What the task asks :: The output must be the data, printed exactly as written.

Supplied data ::
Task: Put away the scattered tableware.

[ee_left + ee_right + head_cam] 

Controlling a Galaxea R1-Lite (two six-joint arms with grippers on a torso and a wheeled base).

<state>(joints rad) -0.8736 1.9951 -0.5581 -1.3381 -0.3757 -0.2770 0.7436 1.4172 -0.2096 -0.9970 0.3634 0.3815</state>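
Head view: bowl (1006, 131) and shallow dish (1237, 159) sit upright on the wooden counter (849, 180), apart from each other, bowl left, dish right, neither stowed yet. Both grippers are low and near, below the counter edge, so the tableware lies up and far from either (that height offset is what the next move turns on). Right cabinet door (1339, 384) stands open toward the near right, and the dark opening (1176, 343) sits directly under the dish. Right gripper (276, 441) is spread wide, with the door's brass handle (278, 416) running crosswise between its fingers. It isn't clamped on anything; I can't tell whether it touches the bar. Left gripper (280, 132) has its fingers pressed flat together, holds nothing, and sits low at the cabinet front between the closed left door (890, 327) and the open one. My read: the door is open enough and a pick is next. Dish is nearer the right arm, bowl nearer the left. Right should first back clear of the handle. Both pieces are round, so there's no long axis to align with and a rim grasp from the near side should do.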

Output of the task ::
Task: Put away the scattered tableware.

[ee_left + ee_right + head_cam] 

Controlling a Galaxea R1-Lite (two six-joint arms with grippers on a torso and a wheeled base).

<state>(joints rad) -0.8736 1.9951 -0.5581 -1.3381 -0.3757 -0.2770 0.7436 1.4172 -0.2096 -0.9970 0.3634 0.3815</state>
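Head view: bowl (1006, 131) and shallow dish (1237, 159) sit upright on the wooden counter (849, 180), apart from each other, bowl left, dish right, neither stowed yet. Both grippers are low and near, below the counter edge, so the tableware lies up and far from either (that height offset is what the next move turns on). Right cabinet door (1339, 384) stands open toward the near right, and the dark opening (1176, 343) sits directly under the dish. Right gripper (276, 441) is spread wide, with the door's brass handle (278, 416) running crosswise between its fingers. It isn't clamped on anything; I can't tell whether it touches the bar. Left gripper (280, 132) has its fingers pressed flat together, holds nothing, and sits low at the cabinet front between the closed left door (890, 327) and the open one. My read: the door is open enough and a pick is next. Dish is nearer the right arm, bowl nearer the left. Right should first back clear of the handle. Both pieces are round, so there's no long axis to align with and a rim grasp from the near side should do.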

Nothing else is required to finish the exercise.